FOE MASSES BIG FORCE ON VESLE, FACING AMEXES
American Guns Boom Continually—
Germans Use Large Number of Gas Shells
(Special Telegram to the Paris Herald)
By Don Martin
With The American Armies, Sunday.
            Along that part of the Vesle where the Americans are holding the front there was practically no infantry action last night or to-day. The Germans, on the hills north of the river, maintained an incessant artillery fire during the night, dropping shells in the back areas. They used a good deal of gas.
            The American guns were booming constantly all night, throwing shells on the German front lines and on areas far back. For the time being it would appear that the opposing forces have settled down to an artillery duel. The Germans attempted no raids and no counter-attacks. They have centered a strong force along the north of the Vesle, and as I have stated in former despatches they are evidently determined to make a stout resistance along their present line.

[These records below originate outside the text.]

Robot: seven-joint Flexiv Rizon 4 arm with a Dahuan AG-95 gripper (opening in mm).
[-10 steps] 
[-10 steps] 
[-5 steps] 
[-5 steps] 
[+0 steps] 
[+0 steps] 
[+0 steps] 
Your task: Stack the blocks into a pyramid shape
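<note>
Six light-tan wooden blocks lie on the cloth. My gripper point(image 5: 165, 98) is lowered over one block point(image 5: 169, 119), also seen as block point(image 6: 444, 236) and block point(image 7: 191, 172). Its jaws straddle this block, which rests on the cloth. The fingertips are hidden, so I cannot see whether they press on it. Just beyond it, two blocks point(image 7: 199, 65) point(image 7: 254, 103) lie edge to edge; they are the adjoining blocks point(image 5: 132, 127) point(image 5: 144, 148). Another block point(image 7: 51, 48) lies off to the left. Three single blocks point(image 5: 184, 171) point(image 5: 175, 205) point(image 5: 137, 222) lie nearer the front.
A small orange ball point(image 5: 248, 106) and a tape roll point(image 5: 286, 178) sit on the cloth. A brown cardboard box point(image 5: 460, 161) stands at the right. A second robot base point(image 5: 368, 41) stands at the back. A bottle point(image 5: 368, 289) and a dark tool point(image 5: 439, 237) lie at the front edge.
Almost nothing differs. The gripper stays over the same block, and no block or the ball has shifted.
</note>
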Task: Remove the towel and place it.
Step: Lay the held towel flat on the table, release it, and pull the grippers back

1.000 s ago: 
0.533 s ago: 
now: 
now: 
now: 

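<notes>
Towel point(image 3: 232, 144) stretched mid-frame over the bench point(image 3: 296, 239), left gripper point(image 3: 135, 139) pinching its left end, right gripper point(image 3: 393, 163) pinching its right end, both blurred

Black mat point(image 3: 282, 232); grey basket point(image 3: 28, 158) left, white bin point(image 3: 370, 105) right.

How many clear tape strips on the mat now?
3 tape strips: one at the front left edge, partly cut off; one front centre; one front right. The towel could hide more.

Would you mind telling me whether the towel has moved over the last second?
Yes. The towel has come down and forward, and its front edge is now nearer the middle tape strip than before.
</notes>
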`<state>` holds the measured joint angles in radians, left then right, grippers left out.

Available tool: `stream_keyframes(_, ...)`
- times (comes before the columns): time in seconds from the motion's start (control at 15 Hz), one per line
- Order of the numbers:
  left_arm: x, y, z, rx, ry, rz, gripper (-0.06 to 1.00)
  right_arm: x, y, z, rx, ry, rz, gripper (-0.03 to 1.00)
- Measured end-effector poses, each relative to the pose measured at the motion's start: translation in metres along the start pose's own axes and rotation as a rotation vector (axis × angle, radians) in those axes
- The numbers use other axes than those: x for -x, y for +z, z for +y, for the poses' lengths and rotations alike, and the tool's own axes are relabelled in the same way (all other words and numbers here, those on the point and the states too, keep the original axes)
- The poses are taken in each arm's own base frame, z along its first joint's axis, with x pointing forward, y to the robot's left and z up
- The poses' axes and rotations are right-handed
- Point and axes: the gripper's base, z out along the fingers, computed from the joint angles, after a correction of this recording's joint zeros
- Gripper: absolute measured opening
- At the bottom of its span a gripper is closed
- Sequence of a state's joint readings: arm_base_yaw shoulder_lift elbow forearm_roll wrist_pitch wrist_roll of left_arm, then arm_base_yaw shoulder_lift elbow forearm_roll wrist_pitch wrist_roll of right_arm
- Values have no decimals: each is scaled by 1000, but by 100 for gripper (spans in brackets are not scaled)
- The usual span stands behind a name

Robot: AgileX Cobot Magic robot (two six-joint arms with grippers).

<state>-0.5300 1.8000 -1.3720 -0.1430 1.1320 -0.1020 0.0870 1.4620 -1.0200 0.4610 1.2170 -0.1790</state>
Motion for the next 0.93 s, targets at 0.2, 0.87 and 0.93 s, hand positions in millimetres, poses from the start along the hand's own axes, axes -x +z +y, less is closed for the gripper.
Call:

            German fliers were more active yesterday and to-day than during any other period for weeks past. Notwithstanding the overwhelming number of German aviators wheeling over the borderline and shooting now and then well back over the Allied terrain, American observers took photographs of the entire German front and the territory along the Aisne. One observer counted forty-one German planes in the air while he was taking pictures. A second American observer reported that he saw seventeen planes.
            At daybreak this morning the Germans dropped bombs in the vicinity of Fismes. Notwithstanding that the American observation planes went on their perilous journeys without escorts they returned with their missions fulfilled.